_ACTION ITEM_
Only one stretch of the data below is wanted: the lines from the one with "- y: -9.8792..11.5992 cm" through the one with "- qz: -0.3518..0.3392", repeated exactly.

_DATASET ENTRIES_
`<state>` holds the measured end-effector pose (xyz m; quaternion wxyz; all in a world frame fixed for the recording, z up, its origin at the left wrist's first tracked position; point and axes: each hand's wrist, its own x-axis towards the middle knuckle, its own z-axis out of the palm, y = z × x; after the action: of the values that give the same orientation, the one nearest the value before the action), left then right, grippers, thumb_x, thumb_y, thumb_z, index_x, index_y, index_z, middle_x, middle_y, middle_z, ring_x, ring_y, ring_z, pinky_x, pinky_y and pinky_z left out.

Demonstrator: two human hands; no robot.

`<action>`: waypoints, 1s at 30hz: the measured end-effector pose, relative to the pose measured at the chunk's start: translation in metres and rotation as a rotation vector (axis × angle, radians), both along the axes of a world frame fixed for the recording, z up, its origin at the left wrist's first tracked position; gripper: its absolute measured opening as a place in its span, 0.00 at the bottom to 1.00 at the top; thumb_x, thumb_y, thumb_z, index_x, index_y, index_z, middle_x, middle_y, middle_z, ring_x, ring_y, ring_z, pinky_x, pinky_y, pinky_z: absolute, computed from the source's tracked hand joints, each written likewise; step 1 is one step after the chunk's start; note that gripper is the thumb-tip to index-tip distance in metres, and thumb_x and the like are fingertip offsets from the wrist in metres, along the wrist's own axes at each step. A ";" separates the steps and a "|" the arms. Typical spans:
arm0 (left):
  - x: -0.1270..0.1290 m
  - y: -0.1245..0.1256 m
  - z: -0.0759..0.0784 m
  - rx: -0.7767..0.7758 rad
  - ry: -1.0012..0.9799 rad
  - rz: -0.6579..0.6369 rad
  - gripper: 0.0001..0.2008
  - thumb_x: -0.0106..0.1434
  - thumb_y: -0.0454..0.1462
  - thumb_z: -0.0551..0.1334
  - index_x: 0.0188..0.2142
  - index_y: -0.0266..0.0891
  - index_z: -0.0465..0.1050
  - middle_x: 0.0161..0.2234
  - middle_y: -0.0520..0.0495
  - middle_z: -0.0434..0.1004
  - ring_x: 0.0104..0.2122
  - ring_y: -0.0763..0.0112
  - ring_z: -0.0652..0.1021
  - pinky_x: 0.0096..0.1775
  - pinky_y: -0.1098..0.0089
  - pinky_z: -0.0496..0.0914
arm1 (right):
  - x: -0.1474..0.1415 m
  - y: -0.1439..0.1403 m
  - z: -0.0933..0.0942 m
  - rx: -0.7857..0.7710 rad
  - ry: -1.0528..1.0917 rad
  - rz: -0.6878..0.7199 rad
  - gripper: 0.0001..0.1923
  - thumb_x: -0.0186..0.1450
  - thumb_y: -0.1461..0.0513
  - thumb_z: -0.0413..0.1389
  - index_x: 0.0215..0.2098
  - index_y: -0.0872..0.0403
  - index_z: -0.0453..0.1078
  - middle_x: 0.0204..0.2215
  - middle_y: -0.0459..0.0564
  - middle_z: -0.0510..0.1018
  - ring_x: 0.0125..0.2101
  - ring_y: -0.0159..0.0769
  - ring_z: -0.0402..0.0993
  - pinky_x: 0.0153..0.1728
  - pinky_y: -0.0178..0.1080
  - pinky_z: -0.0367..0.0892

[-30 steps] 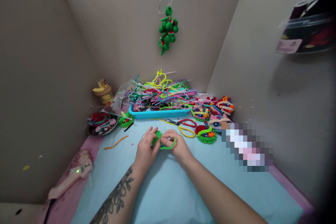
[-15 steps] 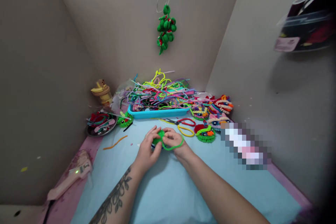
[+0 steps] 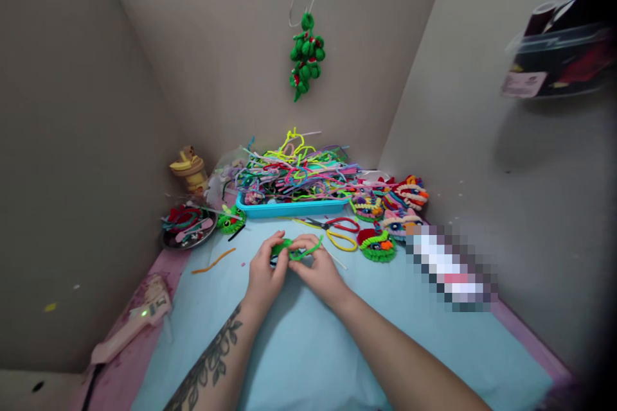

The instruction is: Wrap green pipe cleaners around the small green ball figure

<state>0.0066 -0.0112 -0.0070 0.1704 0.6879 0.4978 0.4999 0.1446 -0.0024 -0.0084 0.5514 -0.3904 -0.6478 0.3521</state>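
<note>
Left hand (image 3: 264, 270) and right hand (image 3: 315, 266) pinch a green pipe-cleaner piece (image 3: 289, 249) over the worktop (image 3: 299, 347); fingers hide most of it.

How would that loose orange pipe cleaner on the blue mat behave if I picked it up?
The orange pipe cleaner is thin and fuzzy, so probably very light and easy to grip. It lies gently curved, so it likely bends easily and keeps its shape.

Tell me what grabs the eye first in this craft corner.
A tangled heap of multicoloured pipe cleaners overflows the blue plastic tray at the back of the table. Above it, a green pipe-cleaner ornament hangs from wire. At centre, the left hand and right hand together pinch a green pipe-cleaner piece.
</note>
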 end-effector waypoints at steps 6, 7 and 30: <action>0.003 -0.002 0.006 -0.092 -0.069 -0.108 0.13 0.61 0.37 0.54 0.46 0.40 0.64 0.48 0.41 0.70 0.47 0.65 0.72 0.46 0.64 0.67 | 0.001 0.003 -0.002 -0.147 0.166 -0.007 0.04 0.58 0.61 0.54 0.27 0.53 0.66 0.29 0.46 0.70 0.31 0.33 0.67 0.32 0.36 0.64; 0.003 -0.003 0.006 -0.095 -0.086 -0.113 0.13 0.61 0.37 0.55 0.46 0.40 0.65 0.48 0.41 0.70 0.47 0.65 0.72 0.45 0.64 0.67 | 0.002 0.004 -0.002 -0.166 0.213 -0.011 0.04 0.59 0.60 0.53 0.28 0.53 0.65 0.28 0.46 0.70 0.30 0.33 0.66 0.32 0.35 0.64; -0.004 0.013 0.007 -0.454 -0.595 0.057 0.25 0.48 0.48 0.64 0.42 0.37 0.66 0.27 0.51 0.69 0.25 0.75 0.70 0.26 0.75 0.63 | 0.014 -0.003 0.002 0.312 -0.219 -0.081 0.08 0.60 0.68 0.47 0.32 0.50 0.64 0.35 0.51 0.72 0.40 0.39 0.69 0.42 0.45 0.65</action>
<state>0.0023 0.0023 0.0001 0.4415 0.4432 0.5436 0.5596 0.1588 -0.0050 -0.0065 0.5452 -0.3619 -0.7342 0.1807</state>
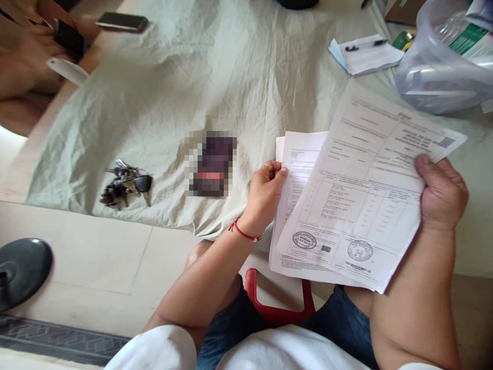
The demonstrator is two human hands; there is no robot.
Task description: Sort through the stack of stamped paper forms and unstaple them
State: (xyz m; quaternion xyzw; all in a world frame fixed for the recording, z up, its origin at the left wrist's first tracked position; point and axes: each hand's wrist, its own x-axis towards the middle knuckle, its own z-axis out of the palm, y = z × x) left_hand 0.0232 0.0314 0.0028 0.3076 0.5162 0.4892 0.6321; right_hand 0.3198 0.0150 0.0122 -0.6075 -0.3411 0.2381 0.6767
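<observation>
Both hands hold a stack of printed papers (346, 205) above the lap: the left hand (265, 192) pinches the left edge, the right hand (441, 192) grips the right edge, fanning the top sheet so its stamps show. Keys (125, 182) lie well apart on the cloth (231, 77)

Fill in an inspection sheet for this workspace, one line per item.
Surface: low table under a wrinkled pale cloth.
Job's things: stack of printed sheets, stamped near the bottom edge.
Clutter: bunch of keys, blurred dark item, notepad with pen, plastic bag, phone.
Hands: left hand grips the sheets' left edge; right hand grips their right edge.
Cables: nothing seen.
Surroundings: tiled floor, red stool, black shoe, another person's hand at far left.
</observation>
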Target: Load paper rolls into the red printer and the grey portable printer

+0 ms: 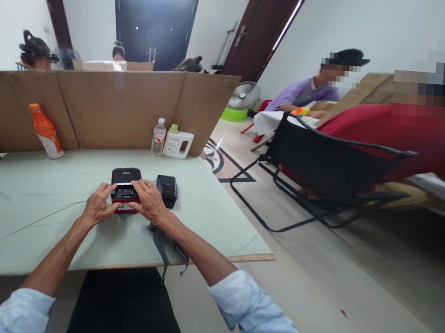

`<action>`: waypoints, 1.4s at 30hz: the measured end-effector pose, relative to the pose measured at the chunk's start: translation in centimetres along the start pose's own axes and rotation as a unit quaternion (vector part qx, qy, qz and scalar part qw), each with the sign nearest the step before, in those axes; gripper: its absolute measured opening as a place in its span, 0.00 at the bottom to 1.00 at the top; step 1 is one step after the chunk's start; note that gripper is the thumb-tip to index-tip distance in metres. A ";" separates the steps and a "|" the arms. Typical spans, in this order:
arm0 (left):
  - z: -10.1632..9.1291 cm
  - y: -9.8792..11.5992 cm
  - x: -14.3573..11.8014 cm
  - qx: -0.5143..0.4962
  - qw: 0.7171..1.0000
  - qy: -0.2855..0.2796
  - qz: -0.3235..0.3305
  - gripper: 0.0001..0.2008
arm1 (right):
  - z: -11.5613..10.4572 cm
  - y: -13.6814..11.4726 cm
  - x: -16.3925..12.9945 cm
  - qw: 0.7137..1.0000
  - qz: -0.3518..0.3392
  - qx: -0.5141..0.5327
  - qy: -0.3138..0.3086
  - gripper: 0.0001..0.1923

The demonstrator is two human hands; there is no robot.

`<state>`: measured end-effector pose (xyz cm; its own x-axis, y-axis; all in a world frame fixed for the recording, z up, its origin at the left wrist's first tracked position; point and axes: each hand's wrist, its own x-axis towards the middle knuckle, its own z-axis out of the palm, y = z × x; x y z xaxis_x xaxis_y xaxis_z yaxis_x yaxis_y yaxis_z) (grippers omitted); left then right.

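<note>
We are gripping red-and-black device (125, 189) at table (30, 208) centre: left hand (96, 207) curling fingers on left edge, right hand (148, 200) closing over right side. Black case (167, 189) sitting just beside.

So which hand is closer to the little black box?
The right hand. It rests on the red device, right beside the black box. The left hand is on the device's far side, farther from the box.
</note>
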<state>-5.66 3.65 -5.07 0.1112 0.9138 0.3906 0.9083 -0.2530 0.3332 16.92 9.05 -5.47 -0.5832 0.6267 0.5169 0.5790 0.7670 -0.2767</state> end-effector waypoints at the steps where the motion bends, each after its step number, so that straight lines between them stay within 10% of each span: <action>1: 0.0 0.0 0.0 0.001 1.000 0.001 0.000 0.32 | 0.0 0.2 0.0 1.000 0.005 0.000 -0.006 0.36; 27: 0.4 -0.2 -0.2 -0.035 0.999 0.008 0.009 0.35 | 0.4 0.7 -0.5 1.000 -0.005 0.026 0.017 0.34; 42: -2.4 0.7 1.9 -0.006 0.998 0.008 0.068 0.38 | 0.0 -0.1 1.2 0.997 -0.062 0.015 -0.040 0.09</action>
<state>-5.78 4.48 -2.01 0.2263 0.8660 0.4460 0.8802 -0.3779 0.2871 16.16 9.71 -4.85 -0.6941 0.5343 0.4824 0.4820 0.8427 -0.2397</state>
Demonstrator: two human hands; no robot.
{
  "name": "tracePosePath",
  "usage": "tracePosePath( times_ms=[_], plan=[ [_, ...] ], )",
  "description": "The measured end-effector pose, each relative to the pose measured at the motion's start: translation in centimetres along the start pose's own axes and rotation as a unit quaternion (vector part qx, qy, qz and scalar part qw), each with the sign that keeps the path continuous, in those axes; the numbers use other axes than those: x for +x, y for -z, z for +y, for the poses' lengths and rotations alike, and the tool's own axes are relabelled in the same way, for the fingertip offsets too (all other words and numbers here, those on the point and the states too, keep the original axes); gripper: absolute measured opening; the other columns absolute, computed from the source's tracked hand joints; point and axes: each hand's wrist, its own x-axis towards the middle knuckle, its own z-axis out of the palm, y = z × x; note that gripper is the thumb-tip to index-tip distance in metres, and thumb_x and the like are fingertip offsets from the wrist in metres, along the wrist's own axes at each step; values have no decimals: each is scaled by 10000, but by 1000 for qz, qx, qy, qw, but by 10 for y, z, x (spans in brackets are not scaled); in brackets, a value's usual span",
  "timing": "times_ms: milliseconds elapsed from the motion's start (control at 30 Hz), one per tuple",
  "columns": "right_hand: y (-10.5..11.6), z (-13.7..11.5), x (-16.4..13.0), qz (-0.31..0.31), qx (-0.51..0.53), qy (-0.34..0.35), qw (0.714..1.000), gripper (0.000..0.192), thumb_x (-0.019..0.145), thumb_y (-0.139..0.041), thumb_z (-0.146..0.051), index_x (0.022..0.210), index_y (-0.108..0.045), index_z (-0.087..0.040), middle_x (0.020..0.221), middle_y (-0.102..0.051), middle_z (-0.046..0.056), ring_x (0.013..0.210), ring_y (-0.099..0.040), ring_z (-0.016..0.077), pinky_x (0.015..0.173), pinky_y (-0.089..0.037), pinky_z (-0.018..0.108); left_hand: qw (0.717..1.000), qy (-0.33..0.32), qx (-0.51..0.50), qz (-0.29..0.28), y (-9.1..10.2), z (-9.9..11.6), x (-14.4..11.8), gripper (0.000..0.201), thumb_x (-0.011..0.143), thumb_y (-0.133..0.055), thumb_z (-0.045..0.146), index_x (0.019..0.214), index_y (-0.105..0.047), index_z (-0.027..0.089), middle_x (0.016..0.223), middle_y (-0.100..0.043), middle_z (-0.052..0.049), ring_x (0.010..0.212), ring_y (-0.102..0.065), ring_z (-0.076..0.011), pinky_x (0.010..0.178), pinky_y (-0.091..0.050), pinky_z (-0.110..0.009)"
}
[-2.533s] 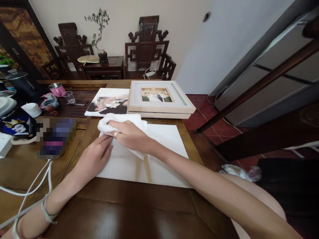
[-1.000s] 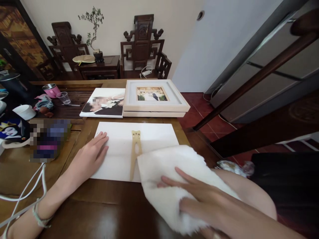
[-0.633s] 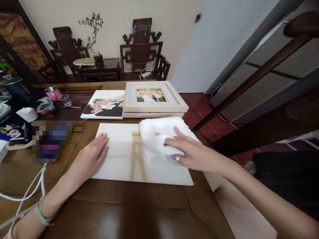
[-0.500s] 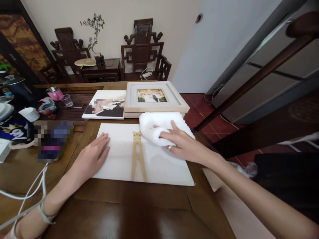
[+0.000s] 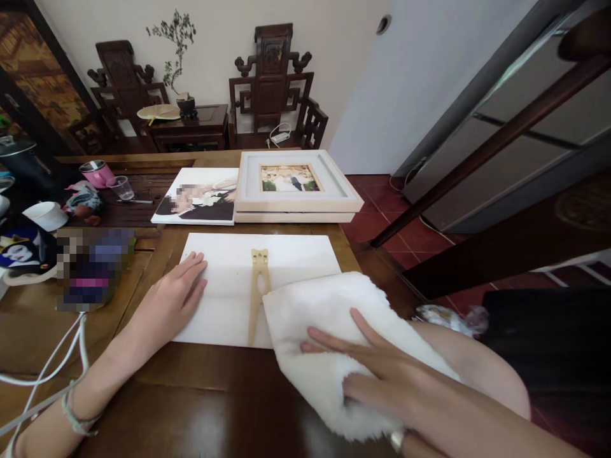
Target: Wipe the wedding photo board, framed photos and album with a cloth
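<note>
My left hand [image 5: 174,296] lies flat on the left side of a white panel [image 5: 219,280], fingers stretched out. A beige A-shaped easel leg [image 5: 260,270] is fixed on the panel's middle; its lower right part is covered. My right hand [image 5: 382,369] has hold of a fluffy white towel [image 5: 329,305], some fingers spread on top and others tucked into its fold. That towel lies over the panel's lower right corner and hangs past the table's edge.
Beyond the panel are stacked framed photos [image 5: 296,207] and an unframed photo panel [image 5: 198,197]. To the left sit a phone-like blurred item [image 5: 98,273], white cables [image 5: 82,343], a white cup [image 5: 45,216] and a pink mug [image 5: 98,173]. A wooden chair [image 5: 477,149] borders the right.
My right hand has drawn the towel from the panel's upper right down toward me, over its lower right corner. The left hand stays on the panel.
</note>
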Motion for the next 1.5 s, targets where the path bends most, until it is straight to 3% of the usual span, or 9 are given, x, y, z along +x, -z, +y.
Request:
tracePosePath(
  times_ms=[100, 267, 400, 600, 800, 967, 1167, 1333, 1500],
  plan=[
    [7, 12, 26, 12, -24, -22, 999, 414, 607, -429, 5, 890, -600, -244, 1449, -511, 16, 1382, -397, 284, 1173, -243, 573, 1000, -4, -3, 0, 0, -1, 0, 459, 992, -342, 380, 1314, -544, 121, 1450, -491, -129, 1378, -414, -260, 1130, -383, -468],
    [14, 49, 78, 63, -60, -27, 996, 406, 691, -395, 4, 990, -566, -212, 1315, -614, 111, 1376, -411, 294, 1147, -173, 662, 1000, -10, -11, -2, 0, -2, 1, 461, 993, -343, 385, 1305, -551, 116, 1446, -495, -133, 1377, -415, -257, 1136, -377, -455],
    [7, 61, 93, 85, -111, -23, 990, 367, 719, -397, 4, 1008, -555, -158, 1427, -486, 228, 1430, -298, 321, 1118, -153, 701, 1000, -8, -12, -1, 1, -2, 0, 462, 992, -352, 382, 1301, -554, 105, 1442, -499, -141, 1373, -421, -263, 1133, -380, -461],
    [-8, 24, 51, 75, -106, 9, 992, 424, 663, -376, 46, 938, -596, -191, 1465, -477, 140, 1444, -271, 270, 1143, -192, 657, 1000, -11, 4, 3, 0, 0, 0, 448, 995, -345, 365, 1307, -548, 116, 1446, -497, -128, 1373, -422, -255, 1125, -392, -456],
    [2, -9, 7, 0, -39, 55, 998, 397, 628, -481, -19, 880, -636, -284, 1411, -549, -13, 1341, -464, 263, 1158, -329, 517, 1000, -16, 17, 6, -1, -1, 0, 445, 998, -328, 363, 1303, -549, 126, 1449, -492, -132, 1373, -423, -251, 1127, -390, -454],
    [15, 11, 34, 21, -35, -24, 999, 493, 654, -448, -29, 1019, -627, -310, 1340, -611, -18, 1324, -483, 284, 1135, -360, 527, 1000, -17, 12, 2, 0, -1, 0, 449, 996, -333, 358, 1309, -545, 115, 1451, -489, -137, 1373, -422, -258, 1120, -398, -458],
    [5, 42, 100, 74, -57, -78, 993, 524, 723, -365, -2, 1181, -543, -184, 1395, -540, 144, 1455, -241, 303, 1119, -149, 708, 1000, -20, 3, 3, 1, -1, 0, 442, 995, -335, 359, 1301, -545, 120, 1446, -494, -139, 1376, -419, -262, 1124, -389, -463],
    [-16, 11, 105, 46, -70, -52, 995, 553, 693, -396, 24, 1172, -598, -166, 1549, -345, 149, 1476, -132, 333, 1096, -85, 740, 1000, -20, -2, 6, -1, -3, -1, 441, 995, -336, 378, 1302, -544, 138, 1443, -500, -132, 1371, -424, -270, 1122, -390, -474],
    [-50, -28, 68, 59, -70, 53, 994, 348, 721, -505, -52, 954, -702, -219, 1523, -398, 123, 1442, -235, 386, 1083, -117, 753, 1000, -17, 3, 11, -2, -2, 0, 441, 994, -336, 378, 1302, -546, 142, 1444, -499, -131, 1364, -434, -274, 1120, -394, -473]
  ],
)
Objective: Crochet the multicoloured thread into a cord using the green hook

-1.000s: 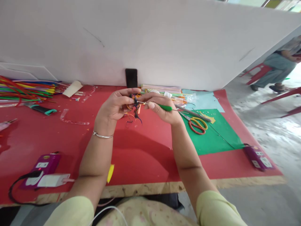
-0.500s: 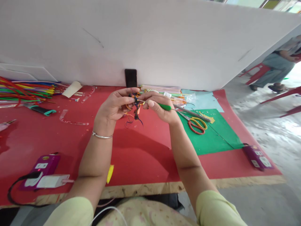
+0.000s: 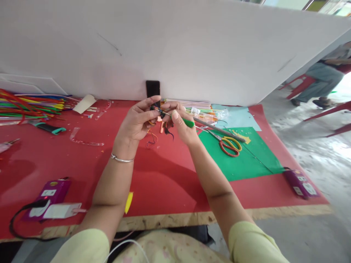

_YOUR RESPONSE_
  - y: -9.8792..11.5992 cm
  - x: -14.3573..11.8014 cm
  - qx: -0.5143..0.4962
  - qw: 0.7171..1.0000
  - qy: -0.2855..0.2796
  - qz: -0.3235..0.3305
  - gripper: 0.0001..0.2008
arm1 (right):
  - z: -11.5613..10.4572 cm
  - y: -13.6814..11.4726 cm
  - x: -16.3925..12.9945 cm
  - qw: 0.7137..1.0000
  - qz: -0.3518..0.3392

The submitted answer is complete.